Le Premier ministre Bart De Wever a fermement rejeté toute suggestion visant à réduire le budget de la défense nationale.
Sammy Mahdi
Lors d’un récent entretien avec VTM, le Premier ministre a souligné que la Belgique devait respecter la norme de l’OTAN consistant à consacrer 2 pour cent de son PIB à la défense.

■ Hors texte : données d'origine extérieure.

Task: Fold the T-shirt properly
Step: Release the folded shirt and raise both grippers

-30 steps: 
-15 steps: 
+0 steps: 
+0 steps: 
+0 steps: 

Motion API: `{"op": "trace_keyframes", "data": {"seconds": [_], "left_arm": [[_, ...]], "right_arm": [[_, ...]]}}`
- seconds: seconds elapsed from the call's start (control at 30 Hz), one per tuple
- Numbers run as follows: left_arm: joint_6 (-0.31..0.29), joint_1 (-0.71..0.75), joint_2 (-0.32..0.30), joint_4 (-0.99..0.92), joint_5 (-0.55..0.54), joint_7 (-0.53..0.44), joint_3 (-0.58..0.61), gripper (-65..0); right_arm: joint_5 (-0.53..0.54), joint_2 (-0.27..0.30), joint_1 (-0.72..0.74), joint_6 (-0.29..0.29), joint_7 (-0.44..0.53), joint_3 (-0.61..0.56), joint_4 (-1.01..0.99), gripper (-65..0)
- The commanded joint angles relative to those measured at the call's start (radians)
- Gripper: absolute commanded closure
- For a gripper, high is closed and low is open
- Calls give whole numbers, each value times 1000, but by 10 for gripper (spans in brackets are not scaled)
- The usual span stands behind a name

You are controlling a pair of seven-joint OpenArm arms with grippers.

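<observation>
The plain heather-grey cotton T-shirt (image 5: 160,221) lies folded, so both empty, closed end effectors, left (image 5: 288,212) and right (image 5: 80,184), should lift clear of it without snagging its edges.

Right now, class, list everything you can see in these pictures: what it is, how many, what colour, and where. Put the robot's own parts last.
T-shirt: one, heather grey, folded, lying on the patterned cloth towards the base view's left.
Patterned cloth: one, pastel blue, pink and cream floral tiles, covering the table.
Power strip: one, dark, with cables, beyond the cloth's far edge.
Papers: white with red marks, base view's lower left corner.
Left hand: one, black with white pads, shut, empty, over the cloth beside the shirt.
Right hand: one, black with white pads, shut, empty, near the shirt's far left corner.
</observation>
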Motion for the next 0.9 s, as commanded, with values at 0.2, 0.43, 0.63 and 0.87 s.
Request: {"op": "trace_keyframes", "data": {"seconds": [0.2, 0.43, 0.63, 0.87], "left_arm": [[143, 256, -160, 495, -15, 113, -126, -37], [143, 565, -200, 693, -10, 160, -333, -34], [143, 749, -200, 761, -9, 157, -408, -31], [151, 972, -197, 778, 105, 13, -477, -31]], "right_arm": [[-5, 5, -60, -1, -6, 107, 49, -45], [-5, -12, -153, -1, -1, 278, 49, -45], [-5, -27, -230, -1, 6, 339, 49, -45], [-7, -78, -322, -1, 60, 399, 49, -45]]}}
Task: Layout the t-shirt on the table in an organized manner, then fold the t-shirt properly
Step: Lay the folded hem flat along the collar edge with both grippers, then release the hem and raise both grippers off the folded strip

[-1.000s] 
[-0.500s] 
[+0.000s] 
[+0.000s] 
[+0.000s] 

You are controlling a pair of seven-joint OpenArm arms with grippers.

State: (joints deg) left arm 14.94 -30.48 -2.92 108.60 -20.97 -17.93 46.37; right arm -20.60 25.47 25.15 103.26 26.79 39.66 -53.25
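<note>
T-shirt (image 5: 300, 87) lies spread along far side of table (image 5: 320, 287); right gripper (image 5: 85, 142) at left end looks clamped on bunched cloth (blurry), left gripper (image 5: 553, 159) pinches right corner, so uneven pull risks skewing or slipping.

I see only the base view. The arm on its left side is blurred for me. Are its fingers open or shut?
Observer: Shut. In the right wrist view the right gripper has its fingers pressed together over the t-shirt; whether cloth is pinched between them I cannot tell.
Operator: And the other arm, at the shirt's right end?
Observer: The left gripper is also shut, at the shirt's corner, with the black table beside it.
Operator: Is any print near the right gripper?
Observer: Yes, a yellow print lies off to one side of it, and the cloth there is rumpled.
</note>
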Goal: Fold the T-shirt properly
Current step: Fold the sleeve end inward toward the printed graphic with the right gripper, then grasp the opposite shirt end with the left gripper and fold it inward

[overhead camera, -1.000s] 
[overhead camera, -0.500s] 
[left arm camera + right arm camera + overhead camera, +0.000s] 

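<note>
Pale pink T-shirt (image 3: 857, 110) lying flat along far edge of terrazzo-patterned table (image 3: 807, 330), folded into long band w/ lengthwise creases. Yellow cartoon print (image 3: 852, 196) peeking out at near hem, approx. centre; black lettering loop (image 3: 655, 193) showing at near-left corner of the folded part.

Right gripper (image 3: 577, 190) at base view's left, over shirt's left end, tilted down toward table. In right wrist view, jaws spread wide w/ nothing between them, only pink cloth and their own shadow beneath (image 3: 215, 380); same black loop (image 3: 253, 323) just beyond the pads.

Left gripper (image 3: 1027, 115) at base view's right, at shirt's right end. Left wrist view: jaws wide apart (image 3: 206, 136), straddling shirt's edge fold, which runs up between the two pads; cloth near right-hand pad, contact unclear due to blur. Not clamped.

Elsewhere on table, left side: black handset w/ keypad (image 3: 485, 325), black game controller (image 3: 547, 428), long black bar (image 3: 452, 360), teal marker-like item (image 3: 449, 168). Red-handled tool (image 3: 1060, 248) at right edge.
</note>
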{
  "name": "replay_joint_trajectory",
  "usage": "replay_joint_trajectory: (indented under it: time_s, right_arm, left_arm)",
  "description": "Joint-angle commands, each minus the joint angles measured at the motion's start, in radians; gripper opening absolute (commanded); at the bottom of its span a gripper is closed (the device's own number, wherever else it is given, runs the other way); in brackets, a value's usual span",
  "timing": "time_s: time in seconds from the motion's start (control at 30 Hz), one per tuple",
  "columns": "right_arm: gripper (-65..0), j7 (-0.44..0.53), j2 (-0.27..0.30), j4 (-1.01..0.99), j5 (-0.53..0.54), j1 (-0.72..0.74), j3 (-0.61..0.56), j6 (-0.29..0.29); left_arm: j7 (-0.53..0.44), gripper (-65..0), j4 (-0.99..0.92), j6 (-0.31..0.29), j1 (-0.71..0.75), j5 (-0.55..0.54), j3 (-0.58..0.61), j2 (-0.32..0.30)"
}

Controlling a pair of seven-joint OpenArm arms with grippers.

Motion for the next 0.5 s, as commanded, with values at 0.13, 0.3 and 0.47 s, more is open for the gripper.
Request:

Il a rejeté l’idée selon laquelle ce secteur pourrait permettre de réaliser des économies significatives, affirmant qu’une telle perspective ignorait les réalités actuelles de la géopolitique mondiale.
Cette position fait suite à une proposition de Sammy Mahdi, président du parti CD&V. Dans un article publié dans De Morgen, Mahdi a suggéré que le gouvernement pourrait temporairement ramener les dépenses à 1,8 pour cent du PIB afin de contribuer à réduire le déficit budgétaire prévu, estimé entre 5 et 7 milliards d’euros.
Norme OTAN
Cependant, De Wever a répliqué en rappelant au public les obligations de la Belgique envers ses alliés. Il a souligné que même en atteignant l’objectif de 2 pour cent, la Belgique figure toujours parmi les contributeurs les plus faibles de l’alliance. Au-delà de la sécurité, le Premier ministre a souligné que l’adhésion à l’OTAN soutient l’emploi national et garantit la sécurité du pays.
En route vers un accord final
Alors que le gouvernement s’efforce de finaliser un accord budgétaire d’ici le 21 juillet, De Wever a confirmé qu’il se coordonnait avec ses vice-premiers ministres. Il a exprimé son espoir que toutes les parties concernées abordent les négociations financières avec un état d’esprit sérieux et constructif.